Già che ci troviamo, però, mi toglie una curiosità? Cosa le costa un motu
proprio di due righe nel quale si legga: “dal giorno tot accettiamo soldi solo dal
singolo fedele”?». Macché.
sabato 20 dicembre 2014
[...]
«Considero grave e
allarmante l’impoverimento culturale che la politica ha subìto; e non mi
riconosco negli atteggiamenti oggi prevalenti. Stiamo vivendo un’epoca di
sfrenata personalizzazione della politica, di smania di protagonismo, di
ossessiva ricerca dell’effetto mediatico. E al fenomeno dei “partiti personali”,
cresciuto in Italia più che in qualsiasi altro grande paese europeo, al declino
dei metodi di direzione politica collegiale, alla perdita da parte dei partiti
di radicamento e di vita democratica nelle istanze di base si accompagna una
diffusa spregiudicatezza nella lotta per il potere e nella gestione del potere». Chi può aver scritto
parole tanto sagge? Non ci arrivate? Ok, non voglio tenervi troppo sulla corda:
si tratta di Giorgio Napolitano, è un brano tratto dalla sua «autobiografia politica» (Dal Pci al socialismo europeo – Editori
Laterza, 2005). Da non crederci, vero? Si tratta dello stesso Giorgio Napolitano
che qualche giorno fa ci ha esortato all’adorazione del vitello d’oro, il
Matteo Renzi che, in quanto a spregiudicatezza, a sfrenata personalizzazione
della politica, a smania di protagonismo, ad ossessiva ricerca dell’effetto
mediatico e allo sbattersene dei metodi di direzione politica collegiale, non è
secondo a nessuno. Si tratta dello stesso Giorgio Napolitano che ha fatto un solenne
cazziatone a quanti nel Pd storcono il muso per come il Fenomeno se ne fotta
altissimamente delle istanze di base e del radicamento del partito, che ha
trasformato in una macchina propagandistica da campagna elettorale permanente.

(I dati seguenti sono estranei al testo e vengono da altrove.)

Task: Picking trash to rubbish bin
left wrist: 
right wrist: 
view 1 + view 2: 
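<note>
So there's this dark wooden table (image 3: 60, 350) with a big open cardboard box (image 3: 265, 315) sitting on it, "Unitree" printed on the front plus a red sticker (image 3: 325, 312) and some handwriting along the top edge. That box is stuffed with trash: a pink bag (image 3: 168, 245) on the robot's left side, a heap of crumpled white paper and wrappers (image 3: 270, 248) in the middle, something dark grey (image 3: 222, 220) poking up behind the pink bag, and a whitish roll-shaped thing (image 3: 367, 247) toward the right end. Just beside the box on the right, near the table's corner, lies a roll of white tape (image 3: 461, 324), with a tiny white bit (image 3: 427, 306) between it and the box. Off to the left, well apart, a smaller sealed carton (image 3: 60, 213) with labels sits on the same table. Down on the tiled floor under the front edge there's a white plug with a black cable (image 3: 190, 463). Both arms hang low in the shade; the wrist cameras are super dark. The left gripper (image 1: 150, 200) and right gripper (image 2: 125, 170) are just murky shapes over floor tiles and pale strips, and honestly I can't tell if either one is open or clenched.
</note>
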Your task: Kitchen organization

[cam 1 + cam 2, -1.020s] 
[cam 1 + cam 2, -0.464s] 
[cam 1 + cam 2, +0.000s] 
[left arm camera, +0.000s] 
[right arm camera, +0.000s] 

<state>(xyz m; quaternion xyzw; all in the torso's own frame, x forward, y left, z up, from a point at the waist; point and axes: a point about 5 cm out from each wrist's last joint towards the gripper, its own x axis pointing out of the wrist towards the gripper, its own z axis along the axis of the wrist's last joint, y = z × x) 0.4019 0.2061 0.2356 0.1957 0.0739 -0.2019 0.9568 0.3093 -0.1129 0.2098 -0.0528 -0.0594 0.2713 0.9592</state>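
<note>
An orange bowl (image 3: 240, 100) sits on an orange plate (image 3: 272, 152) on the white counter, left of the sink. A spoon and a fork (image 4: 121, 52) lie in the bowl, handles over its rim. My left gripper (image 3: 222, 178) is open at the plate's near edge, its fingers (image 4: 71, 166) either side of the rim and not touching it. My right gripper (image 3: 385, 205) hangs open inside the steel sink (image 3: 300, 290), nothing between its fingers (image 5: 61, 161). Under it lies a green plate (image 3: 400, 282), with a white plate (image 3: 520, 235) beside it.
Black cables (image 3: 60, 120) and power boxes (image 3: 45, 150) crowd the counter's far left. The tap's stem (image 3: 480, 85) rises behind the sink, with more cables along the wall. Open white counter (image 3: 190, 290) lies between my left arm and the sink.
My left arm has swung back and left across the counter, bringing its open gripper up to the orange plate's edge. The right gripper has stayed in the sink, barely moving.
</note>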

Obietterete che non si crocifigge un caro vecchietto a quel che ha detto dieci
anni fa, quando l’impoverimento culturale subìto dalla politica era evidente
quasi solo nel centrodestra e “partito personale” era sinonimo di Forza Italia.
Convengo, figurarsi. Era solo per avvertire la casa editrice: in caso di
ristampa, si provveda al taglio del succitato passaggio.